Avez-vous reçu un soutien de vos hiérarchies respectives? Pour notre part, commencent les chirurgiens, notre Chef de Service était derrière nous et nous soutenait. Bien entendu, elle voulait que cela se fasse dans un cadre juridique réglementaire, mais elle y voyait un moyen de sortir de l’ ordinaire et de montrer de quoi nous étions capables. Quant à moi, continue Dr. Lassal, mon directeur de thèse, auquel je rends un grand hommage, m’ a ouvert toutes ses portes sans aucune hésitation, il m’ a soutenu aussi bien dans le travail que dans le mental et m’ a offert tous les outils en sa disposition.

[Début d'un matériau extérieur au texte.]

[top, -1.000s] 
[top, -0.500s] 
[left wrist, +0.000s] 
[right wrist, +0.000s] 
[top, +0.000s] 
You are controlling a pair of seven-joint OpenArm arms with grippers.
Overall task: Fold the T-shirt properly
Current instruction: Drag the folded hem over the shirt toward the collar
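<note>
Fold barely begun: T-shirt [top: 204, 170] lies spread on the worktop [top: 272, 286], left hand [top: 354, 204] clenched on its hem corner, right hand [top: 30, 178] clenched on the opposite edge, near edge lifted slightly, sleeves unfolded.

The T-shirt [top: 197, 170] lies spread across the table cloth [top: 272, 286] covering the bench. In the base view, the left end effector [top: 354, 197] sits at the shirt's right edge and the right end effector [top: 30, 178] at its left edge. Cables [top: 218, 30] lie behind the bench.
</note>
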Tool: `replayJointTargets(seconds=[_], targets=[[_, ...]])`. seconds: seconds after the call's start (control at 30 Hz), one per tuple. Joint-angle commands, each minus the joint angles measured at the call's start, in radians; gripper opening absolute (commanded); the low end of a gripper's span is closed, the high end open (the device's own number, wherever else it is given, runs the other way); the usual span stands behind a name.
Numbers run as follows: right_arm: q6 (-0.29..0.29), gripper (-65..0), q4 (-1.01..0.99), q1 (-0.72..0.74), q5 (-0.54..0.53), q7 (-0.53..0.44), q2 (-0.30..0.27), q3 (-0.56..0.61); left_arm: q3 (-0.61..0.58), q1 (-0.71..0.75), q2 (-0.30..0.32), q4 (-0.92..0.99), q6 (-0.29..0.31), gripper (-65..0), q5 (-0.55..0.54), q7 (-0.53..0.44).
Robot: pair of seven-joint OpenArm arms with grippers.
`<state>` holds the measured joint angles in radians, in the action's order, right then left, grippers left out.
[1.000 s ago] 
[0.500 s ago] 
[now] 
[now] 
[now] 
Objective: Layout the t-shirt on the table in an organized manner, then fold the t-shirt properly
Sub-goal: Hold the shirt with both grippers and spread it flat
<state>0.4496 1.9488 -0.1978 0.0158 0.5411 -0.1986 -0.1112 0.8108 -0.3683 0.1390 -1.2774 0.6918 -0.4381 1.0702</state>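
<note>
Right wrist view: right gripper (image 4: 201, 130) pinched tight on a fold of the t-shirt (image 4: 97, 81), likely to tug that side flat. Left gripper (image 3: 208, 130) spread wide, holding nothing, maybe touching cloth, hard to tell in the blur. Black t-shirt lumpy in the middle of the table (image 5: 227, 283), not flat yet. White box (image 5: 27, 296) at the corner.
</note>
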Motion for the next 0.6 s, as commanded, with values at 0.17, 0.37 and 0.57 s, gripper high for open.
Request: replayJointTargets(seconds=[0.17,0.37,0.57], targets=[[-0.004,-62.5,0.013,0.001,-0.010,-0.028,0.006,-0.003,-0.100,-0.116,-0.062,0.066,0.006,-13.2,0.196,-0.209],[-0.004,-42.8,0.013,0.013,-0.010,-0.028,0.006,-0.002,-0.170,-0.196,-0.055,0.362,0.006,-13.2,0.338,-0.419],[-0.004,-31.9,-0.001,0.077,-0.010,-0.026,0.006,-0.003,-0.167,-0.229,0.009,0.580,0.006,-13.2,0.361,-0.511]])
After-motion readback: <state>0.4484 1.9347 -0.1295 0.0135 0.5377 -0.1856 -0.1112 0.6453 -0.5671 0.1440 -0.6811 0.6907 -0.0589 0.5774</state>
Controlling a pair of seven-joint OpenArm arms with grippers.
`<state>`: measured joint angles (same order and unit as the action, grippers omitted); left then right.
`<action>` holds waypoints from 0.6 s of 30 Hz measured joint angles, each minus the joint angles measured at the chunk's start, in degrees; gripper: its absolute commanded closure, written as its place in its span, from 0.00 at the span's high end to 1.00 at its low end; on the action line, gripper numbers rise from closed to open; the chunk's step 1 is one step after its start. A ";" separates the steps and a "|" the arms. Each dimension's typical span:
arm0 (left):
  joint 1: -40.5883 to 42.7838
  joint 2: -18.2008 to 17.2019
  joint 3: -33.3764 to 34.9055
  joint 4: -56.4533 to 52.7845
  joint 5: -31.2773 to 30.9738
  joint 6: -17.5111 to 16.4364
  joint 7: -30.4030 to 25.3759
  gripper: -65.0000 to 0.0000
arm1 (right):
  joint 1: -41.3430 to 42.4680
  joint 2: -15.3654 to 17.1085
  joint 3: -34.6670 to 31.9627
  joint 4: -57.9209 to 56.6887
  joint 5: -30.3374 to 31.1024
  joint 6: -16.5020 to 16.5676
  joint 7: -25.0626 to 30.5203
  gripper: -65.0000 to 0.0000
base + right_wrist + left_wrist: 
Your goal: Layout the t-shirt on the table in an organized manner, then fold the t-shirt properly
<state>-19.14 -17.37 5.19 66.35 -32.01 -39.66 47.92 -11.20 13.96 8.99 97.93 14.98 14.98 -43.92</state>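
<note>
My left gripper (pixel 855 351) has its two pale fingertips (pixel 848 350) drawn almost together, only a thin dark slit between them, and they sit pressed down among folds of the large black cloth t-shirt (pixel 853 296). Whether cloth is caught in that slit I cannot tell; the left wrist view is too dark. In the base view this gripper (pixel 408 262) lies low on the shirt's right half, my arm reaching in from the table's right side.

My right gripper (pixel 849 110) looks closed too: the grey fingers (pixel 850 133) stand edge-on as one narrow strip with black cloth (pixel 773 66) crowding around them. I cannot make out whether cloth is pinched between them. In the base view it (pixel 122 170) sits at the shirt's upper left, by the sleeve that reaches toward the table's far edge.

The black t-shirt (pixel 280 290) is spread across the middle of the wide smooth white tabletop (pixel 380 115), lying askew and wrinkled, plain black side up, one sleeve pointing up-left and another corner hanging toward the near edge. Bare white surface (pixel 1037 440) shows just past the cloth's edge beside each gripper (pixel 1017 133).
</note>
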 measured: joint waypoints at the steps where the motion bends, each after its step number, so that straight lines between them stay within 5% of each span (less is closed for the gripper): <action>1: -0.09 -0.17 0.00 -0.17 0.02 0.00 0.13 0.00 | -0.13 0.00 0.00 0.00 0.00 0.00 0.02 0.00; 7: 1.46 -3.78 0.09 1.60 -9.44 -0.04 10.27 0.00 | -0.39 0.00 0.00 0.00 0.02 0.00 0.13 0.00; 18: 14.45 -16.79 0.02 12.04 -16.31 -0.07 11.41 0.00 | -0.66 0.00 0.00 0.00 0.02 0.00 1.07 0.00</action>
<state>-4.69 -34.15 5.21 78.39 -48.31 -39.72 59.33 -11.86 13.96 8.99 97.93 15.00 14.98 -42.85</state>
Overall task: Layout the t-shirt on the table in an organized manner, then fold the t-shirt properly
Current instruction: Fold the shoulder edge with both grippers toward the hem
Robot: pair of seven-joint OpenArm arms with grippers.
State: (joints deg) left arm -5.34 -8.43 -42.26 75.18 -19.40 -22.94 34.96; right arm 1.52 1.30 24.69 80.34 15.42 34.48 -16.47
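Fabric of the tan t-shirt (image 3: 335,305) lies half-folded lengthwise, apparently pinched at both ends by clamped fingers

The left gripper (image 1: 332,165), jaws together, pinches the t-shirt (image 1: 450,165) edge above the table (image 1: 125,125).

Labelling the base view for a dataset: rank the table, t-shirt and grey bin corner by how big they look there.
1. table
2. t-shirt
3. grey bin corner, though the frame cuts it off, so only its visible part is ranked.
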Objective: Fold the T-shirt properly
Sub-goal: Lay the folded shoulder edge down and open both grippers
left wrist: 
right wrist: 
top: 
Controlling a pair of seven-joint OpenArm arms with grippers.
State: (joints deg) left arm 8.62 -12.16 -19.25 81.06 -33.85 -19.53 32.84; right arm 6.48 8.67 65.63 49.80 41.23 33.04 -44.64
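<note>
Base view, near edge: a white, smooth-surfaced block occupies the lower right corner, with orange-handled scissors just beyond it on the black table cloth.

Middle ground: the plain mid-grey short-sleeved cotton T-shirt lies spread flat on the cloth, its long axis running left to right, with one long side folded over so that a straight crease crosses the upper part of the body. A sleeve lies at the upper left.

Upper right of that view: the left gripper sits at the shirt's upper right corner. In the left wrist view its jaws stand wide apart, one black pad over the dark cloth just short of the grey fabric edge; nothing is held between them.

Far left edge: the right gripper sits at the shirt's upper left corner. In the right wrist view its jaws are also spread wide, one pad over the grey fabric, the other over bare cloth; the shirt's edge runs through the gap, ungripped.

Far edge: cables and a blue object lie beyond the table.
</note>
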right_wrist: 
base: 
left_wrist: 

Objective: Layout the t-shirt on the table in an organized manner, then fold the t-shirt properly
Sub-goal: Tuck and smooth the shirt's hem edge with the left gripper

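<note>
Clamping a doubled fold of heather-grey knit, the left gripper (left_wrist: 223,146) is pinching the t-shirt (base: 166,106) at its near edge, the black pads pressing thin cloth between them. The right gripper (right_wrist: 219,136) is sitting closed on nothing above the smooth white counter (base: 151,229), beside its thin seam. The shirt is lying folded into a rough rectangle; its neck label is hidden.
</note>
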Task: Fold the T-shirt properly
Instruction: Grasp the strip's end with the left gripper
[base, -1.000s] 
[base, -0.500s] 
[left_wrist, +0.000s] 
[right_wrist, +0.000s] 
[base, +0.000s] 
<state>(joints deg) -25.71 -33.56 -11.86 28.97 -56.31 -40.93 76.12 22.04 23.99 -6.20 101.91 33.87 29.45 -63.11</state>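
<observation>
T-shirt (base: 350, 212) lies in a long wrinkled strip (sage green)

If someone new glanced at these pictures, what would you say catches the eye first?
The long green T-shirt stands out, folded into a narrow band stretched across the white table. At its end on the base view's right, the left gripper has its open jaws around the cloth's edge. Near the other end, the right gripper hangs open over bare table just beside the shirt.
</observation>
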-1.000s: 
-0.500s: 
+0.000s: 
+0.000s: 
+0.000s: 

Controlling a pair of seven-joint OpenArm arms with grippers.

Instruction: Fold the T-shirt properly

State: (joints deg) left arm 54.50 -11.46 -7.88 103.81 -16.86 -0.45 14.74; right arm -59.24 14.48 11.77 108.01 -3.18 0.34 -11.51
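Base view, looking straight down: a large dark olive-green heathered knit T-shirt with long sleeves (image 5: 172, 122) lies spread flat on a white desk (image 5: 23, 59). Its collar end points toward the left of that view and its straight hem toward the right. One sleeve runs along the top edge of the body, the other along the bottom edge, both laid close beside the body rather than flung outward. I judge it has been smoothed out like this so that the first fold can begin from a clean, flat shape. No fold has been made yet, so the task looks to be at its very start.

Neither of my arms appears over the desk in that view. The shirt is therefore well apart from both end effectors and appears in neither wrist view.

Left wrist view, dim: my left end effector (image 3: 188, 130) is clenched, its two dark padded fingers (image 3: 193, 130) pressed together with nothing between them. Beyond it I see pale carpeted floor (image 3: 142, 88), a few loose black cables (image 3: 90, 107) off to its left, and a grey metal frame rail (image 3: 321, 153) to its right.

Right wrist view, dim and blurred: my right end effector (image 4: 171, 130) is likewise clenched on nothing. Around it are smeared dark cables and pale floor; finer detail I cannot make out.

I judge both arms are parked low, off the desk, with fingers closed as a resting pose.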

Avez-vous songé à abandonner? Avant tout, il faut savoir que le projet avait pris une très grande part de notre vie, nous y travaillions chaque jour. Déjà épuisés par notre travail et nos responsabilités, nous devions en plus affronter les péripéties du projet, plus nombreuses et plus ardues à mesure que celui-ci avançait. On terminait très tard le soir, souvent sur un énième échec. À court d’ argent ou de solutions, on avait constamment l’ angoisse de ne pas réussir. Une fois rentrés à la maison, on essayait de mettre de côté nos appréhensions pour savourer les quelques heures( ou minutes) de sommeil qui nous restaient... C’ était pourtant le prix à payer et nous ne nous plaignions pas. Nous avons choisi d’ aller au bout sachant pertinemment quels seraient les sacrifices que cela allait nous coûter. C’ est ensemble que nous avons réussi à traverser l’ épreuve. On se serrait les coudes. On se voyait quasiment chaque jour, même lorsqu’ on n’ avait rien à faire, c’ était pour rester dans le rythme et se motiver mutuellement. On peut vous assurer d’ une chose, à aucun moment l’ idée d’ abandonner ne nous a traversé l’ esprit. Le mot d’ ordre était Courage et Honneur.